MHP announces snap congress after top court ruling

MHP announces snap congress after top court ruling

MHP announces snap congress after top court ruling
The Nationalist Movement Party (MHP) will hold an extraordinary congress in July, deputy leader Semih Yalçın announced on May 24, hours after Turkey’s Supreme Court of Appeals approved a local court’s decision for the MHP to hold a congress. 

The court ruling only required the party to hold a congress to change its regulations, but MHP leader Bahçeli fired a swift counter salvo, with his deputy Yalçın announcing that the party would hold a congress to elect a new party leader.

Yalçın said the extraordinary congress will be held either on late June or early July, and Bahçeli will be seeking re-election.

Turkey’s top appeals court approved a local court’s ruling that allows the MHP to hold an extraordinary congress called by several hundred of its members to try to oust its veteran leader.

The 18th Civil Chamber of the Supreme Court of Appeals approved on May 24 an April 8 ruling by the Ankara 12nd Civil Court of Peace which was delivered upon appeals by dissident MHP members to force an extraordinary party congress and unseat long-time party leader Devlet Bahçeli. 

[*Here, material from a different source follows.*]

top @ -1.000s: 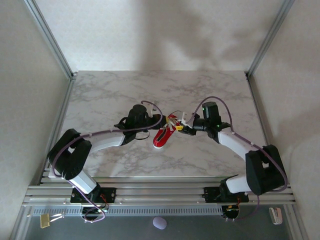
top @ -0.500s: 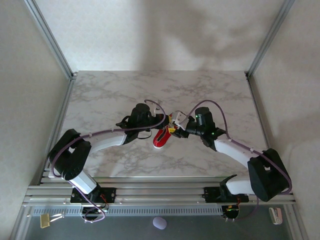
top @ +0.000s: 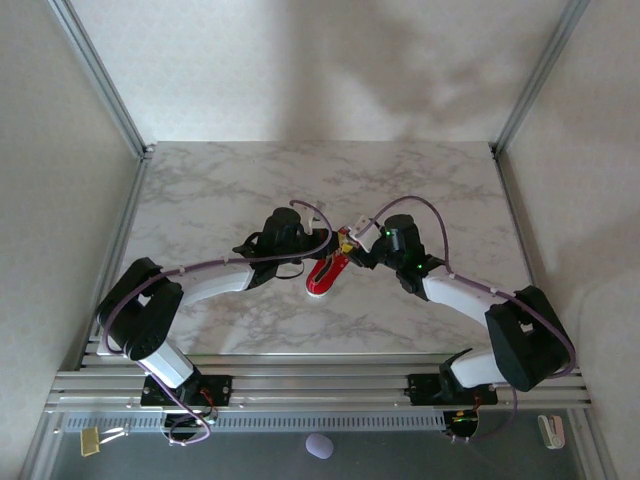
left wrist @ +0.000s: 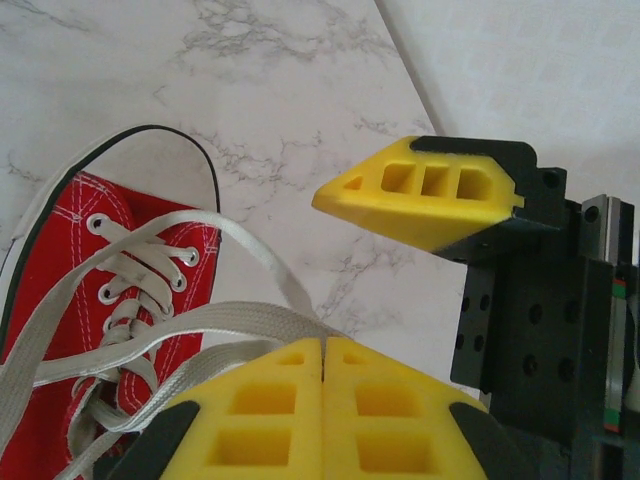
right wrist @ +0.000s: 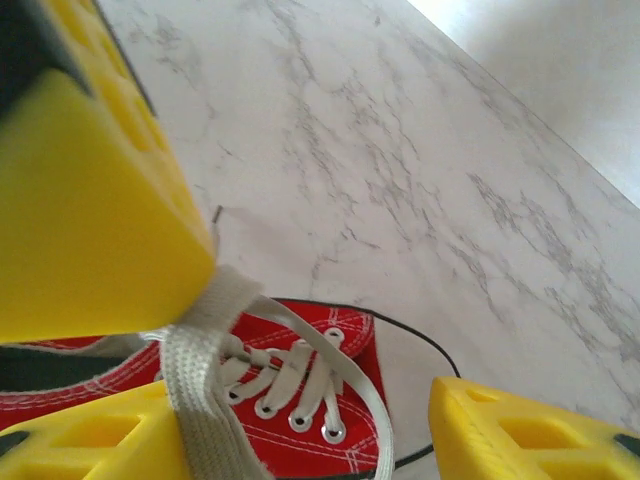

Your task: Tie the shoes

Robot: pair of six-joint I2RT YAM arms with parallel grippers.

“A decision to take the MHP to extraordinary congress, yet with an agenda for electing the party leader, has been taken,” MHP Deputy Chair Semih Yalçın said at a press conference held within hours after the top court released its decision.

The MHP was originally scheduled to hold its next party congress in March 2018. 

Polls suggest the removal of Bahçeli could lead to a surge in support for the party, the fourth largest in parliament after the Nov. 1, 2015, snap elections in which the Peoples’ Democratic Party (HDP) replaced it as the third largest party. According to polls, such a surge may weaken President Recep Tayyip Erdoğan’s chances of securing strong parliamentary support for the introduction of a full presidential system.

‘A dead well’

In the morning hours, addressing his party’s parliamentary group before the Supreme Court of Appeals announced its approval of the extraordinary congress decision, Bahçeli described the ruling party’s plans for a “presidential system” as “a deep well,” while underlining that they are vigilant of the “extreme costs” of both the presidential system and the highly touted “partisan president” model.

“As the Nationalist Movement Party, we are both prepared and determined to defend Turkey’s historical rights and interests, to eliminate deficiencies and to repair destruction,” Bahçeli said May 24.

“However, we have neither the will nor the appetite to drink water from the well, like the presidential system, the bottom of which is not seen,” Bahçeli said, addressing the parliamentary group of his party, referring to new Prime Minister Binali Yıldırım’s declaration of his commitment to boosting efforts to adopt a presidential system as part of the new constitution in line with Erdoğan’s desires.